◆ TASK GOAL
Please report every line in the entries that contains the string "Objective".

◆ MATERIAL TO PROCESS
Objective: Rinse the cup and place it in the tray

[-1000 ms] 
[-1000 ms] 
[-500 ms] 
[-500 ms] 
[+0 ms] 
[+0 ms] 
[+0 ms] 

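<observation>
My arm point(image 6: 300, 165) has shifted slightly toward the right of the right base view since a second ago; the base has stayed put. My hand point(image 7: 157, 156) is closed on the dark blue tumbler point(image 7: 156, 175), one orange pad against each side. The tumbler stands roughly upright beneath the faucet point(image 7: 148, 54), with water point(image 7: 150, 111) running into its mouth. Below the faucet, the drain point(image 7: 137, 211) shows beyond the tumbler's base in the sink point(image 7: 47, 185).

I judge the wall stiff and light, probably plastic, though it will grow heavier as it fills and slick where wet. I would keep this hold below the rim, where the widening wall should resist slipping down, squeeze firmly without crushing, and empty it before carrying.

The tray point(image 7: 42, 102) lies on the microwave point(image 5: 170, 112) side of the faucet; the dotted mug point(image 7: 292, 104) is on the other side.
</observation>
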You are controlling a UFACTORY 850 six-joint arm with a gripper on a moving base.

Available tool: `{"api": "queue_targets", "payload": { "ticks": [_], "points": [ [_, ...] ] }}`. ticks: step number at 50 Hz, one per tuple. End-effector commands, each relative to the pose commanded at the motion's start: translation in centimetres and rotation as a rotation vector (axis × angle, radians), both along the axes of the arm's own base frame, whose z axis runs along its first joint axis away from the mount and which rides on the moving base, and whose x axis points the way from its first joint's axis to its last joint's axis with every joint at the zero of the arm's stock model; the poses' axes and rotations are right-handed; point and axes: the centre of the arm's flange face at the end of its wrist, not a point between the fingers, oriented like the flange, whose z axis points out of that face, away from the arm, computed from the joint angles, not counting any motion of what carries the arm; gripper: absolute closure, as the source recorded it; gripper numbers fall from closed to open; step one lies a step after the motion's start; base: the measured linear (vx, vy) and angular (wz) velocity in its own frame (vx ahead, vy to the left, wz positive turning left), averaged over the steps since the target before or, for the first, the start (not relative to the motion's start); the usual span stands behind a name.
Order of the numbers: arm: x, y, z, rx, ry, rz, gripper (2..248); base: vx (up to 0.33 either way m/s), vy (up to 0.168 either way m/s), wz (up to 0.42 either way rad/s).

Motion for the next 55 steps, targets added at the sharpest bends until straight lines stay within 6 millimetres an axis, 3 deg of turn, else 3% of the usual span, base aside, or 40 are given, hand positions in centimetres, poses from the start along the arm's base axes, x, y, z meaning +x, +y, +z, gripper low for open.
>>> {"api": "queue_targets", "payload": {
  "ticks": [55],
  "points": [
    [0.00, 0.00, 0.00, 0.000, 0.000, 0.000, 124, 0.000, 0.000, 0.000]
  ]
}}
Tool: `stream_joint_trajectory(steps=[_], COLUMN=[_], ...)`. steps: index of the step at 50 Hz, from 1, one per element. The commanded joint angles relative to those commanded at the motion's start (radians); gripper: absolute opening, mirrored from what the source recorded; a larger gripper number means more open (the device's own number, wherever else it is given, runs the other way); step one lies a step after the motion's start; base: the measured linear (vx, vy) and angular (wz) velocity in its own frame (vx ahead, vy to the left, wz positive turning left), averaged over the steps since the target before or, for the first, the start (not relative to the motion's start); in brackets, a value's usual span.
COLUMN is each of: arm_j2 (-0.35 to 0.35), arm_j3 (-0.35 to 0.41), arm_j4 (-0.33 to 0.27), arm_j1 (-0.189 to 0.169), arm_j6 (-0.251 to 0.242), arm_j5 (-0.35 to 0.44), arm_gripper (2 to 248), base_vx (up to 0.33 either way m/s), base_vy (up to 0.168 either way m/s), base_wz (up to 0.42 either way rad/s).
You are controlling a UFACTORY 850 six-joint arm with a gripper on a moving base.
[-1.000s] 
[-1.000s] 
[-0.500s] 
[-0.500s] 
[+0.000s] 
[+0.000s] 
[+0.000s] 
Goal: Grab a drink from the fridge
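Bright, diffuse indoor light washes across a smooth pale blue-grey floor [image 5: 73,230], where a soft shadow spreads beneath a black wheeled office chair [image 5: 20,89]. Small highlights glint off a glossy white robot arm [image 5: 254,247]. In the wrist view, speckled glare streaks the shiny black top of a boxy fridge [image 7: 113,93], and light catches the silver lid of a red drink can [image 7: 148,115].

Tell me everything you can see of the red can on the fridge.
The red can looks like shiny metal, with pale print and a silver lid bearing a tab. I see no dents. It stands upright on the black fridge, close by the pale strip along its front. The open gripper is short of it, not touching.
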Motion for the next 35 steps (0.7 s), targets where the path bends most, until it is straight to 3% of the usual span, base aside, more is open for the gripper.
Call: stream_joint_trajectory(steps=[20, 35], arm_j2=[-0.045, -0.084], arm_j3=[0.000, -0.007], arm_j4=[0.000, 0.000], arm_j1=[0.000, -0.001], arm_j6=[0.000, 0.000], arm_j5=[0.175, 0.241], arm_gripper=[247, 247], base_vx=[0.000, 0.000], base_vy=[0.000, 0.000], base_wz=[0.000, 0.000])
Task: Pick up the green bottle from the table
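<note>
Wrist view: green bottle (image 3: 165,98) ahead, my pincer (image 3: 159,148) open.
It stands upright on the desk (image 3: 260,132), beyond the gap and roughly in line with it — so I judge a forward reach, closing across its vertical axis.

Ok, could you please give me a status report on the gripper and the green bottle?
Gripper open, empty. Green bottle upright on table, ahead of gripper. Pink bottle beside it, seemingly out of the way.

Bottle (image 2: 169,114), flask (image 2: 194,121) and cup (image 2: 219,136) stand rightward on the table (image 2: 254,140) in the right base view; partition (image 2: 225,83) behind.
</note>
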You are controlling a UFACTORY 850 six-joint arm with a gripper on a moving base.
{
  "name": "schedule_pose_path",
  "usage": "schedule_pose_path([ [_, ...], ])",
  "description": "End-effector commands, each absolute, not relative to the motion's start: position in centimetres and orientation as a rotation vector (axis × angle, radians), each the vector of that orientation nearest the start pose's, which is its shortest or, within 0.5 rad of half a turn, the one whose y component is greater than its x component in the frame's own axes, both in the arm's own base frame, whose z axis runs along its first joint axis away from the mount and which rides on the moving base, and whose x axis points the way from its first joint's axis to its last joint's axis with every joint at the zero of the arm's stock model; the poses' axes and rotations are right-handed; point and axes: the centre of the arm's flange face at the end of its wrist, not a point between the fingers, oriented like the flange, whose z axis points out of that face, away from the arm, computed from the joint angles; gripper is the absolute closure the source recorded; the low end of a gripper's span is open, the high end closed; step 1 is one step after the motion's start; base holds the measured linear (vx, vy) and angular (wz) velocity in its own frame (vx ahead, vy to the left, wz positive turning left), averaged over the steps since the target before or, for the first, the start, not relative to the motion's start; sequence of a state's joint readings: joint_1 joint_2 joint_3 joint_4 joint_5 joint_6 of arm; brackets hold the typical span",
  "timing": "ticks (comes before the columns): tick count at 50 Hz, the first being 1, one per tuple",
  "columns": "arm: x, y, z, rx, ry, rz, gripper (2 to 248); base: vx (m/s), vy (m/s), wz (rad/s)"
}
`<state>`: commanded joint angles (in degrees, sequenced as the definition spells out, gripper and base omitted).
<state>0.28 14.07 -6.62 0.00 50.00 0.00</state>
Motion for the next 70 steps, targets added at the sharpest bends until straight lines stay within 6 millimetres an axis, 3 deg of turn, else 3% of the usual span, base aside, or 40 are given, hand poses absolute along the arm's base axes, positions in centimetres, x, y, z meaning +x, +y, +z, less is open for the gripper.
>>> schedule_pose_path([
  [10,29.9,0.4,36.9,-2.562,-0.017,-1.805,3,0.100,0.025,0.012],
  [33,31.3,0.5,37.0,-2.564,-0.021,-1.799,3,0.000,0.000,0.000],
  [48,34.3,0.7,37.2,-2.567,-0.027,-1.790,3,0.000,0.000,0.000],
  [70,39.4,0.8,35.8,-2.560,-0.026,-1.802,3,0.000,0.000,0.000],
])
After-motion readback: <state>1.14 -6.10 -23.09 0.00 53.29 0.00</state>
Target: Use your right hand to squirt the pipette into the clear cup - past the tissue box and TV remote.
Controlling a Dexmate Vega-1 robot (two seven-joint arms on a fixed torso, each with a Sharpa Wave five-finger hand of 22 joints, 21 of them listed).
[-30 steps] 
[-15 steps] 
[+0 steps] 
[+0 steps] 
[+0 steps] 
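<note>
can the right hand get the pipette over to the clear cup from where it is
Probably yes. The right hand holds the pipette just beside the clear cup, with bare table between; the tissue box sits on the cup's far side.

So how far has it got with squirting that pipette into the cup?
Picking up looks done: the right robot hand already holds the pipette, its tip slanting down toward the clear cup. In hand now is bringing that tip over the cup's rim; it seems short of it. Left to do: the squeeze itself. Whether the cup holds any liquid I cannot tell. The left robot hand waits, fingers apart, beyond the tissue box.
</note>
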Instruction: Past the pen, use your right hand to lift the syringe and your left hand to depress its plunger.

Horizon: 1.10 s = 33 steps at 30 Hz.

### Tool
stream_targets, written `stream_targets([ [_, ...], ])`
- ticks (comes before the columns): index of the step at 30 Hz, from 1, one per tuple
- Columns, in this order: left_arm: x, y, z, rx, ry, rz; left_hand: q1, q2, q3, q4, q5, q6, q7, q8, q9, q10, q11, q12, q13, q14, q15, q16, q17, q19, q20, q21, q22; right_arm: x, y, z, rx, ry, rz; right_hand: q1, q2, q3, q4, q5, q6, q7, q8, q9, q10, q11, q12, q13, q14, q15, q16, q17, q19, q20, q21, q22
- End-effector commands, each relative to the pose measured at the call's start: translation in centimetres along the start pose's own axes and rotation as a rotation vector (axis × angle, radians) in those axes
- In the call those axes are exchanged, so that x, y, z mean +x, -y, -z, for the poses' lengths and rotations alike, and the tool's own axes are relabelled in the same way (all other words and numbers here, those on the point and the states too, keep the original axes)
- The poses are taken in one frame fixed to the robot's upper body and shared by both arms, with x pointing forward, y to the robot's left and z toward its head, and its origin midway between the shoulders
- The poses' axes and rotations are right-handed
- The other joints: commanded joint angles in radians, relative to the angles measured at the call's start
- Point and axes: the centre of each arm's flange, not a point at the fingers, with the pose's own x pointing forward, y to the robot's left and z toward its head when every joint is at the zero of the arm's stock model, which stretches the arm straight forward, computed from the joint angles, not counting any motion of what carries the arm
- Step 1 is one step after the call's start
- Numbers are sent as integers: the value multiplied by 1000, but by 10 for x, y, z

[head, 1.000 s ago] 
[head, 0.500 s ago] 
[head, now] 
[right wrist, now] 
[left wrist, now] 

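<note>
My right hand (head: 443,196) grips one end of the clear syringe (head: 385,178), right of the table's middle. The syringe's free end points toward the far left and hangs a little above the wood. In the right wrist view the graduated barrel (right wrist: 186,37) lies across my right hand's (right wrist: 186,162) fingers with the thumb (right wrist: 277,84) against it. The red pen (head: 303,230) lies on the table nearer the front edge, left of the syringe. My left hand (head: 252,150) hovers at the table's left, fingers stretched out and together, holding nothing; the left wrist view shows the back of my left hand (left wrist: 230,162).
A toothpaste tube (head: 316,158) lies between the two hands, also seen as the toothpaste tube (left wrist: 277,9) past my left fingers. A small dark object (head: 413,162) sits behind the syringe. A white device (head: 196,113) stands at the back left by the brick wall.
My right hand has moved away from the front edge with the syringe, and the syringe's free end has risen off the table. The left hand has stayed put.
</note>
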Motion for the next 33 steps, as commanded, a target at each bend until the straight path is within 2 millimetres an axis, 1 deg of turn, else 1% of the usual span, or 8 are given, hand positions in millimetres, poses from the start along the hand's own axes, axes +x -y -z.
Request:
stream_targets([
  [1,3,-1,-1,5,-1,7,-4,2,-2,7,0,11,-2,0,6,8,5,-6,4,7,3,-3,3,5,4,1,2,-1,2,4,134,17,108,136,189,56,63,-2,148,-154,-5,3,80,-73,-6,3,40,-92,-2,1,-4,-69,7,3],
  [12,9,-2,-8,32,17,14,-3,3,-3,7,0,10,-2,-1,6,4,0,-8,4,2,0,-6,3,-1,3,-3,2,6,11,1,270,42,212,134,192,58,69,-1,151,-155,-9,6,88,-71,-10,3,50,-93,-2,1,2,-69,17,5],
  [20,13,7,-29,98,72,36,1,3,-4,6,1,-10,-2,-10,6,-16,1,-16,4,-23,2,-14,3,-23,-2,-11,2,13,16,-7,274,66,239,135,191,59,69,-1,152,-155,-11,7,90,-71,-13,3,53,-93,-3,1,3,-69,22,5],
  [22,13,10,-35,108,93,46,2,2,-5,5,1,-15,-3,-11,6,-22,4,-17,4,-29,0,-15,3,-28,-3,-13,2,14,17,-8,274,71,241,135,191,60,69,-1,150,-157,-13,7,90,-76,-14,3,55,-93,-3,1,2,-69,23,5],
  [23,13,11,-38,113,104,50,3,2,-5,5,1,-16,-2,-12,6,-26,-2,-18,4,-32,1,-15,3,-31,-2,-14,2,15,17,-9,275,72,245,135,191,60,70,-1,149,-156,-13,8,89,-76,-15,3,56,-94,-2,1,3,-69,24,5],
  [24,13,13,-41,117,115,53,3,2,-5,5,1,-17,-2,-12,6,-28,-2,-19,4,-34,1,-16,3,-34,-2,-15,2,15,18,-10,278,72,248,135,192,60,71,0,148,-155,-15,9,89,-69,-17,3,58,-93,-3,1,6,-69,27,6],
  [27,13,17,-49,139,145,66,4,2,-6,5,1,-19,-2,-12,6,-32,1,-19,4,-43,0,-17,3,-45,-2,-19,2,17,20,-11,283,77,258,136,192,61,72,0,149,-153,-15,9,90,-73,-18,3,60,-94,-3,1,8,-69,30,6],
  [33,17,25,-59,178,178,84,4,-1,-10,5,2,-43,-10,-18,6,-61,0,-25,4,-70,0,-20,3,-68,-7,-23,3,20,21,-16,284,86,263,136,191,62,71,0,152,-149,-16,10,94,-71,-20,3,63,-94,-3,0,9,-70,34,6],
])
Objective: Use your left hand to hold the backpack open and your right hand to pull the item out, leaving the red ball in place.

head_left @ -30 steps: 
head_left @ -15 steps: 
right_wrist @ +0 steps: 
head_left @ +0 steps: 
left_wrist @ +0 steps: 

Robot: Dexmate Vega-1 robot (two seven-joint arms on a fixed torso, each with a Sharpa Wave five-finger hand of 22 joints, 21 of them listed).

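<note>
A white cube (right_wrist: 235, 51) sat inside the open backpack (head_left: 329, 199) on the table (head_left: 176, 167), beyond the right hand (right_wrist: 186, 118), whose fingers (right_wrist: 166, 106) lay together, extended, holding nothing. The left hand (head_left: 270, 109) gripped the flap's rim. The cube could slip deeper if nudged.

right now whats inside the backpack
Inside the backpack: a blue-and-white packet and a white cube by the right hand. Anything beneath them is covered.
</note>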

◆ RESULT OF THE EXERCISE
Objective: Rinse the cup and place it in the tray
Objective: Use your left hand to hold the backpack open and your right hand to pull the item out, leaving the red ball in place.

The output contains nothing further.